Não há regulamentação da prática da terceirização no Brasil, o Enunciado nº 331 do Tribunal Superior do Trabalho – TST é o único instrumento legal sobre o tema. Ele determina que a empresa tomadora contrate prestação de serviços e não mão de obra. A empresa contratada presta serviço em atividades consideradas de apoio: vigilância, manutenção, preparação e fornecimento de alimentação, transporte e conservação e limpeza. No setor público, o Decreto-Lei nº 200/67 e a Lei nº 8.666/03 (Lei de Licitações e Contratos) são os dispositivos jurídicos que determinam quais são as atividades terceirizáveis e quais são as modalidades de terceirização. No entanto, tramita no Congresso Nacional um projeto de lei que pretende regulamentar a prática da terceirização, o PL 4.330/04.

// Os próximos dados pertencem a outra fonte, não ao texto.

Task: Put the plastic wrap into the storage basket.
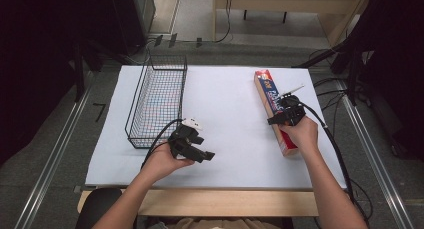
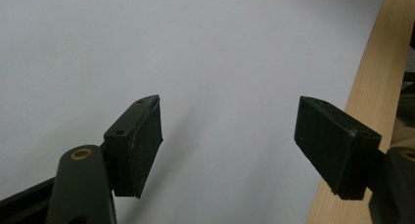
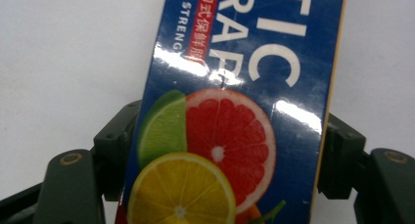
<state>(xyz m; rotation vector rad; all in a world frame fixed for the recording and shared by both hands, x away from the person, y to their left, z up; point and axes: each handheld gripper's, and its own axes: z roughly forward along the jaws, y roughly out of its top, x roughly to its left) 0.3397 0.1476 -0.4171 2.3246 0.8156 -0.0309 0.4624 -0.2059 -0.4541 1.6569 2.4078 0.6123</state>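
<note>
Two hand-held grippers are at work. The right hand-held gripper point(image 3: 225, 160) has its jaws on either long side of the plastic wrap box point(image 1: 274, 106), pads against the cardboard, so the grasp looks made though the box lies flat on the white surface point(image 1: 225, 114), near its right edge. The left hand-held gripper point(image 2: 227, 141) hovers with jaws wide and nothing between them, close to the front edge. Judging by the layout, lifting and carrying the box remains, probably to the wire basket point(image 1: 157, 101) at far left (it looks unfilled). Bare surface lies between box and basket, so the way is open; the basket's rim must be cleared.
</note>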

Estatísticas sobre terceirização no setor de serviços são escassas. A despeito do crescimento desse setor, em que as mulheres negras estão sobrerrepresentadas, sabe-se que não significou melhoria das suas condições de vida. Concentradas na base da pirâmide social brasileira, as trabalhadoras negras correspondem ao contingente em maior posição de desvantagem dentro da classe trabalhadora. A discriminação racial e de gênero implica na segmentação das ocupações no mercado de trabalho urbano conformando as desigualdades sociais. Por tudo isso, é preciso aprofundar o debate sobre a legitimidade de uma prática que flexibiliza os contratos de trabalho ao mesmo tempo que reproduz os valores patriarcais-racistas que se desdobram em superexploração da força de trabalho de mulheres outrora estigmatizadas.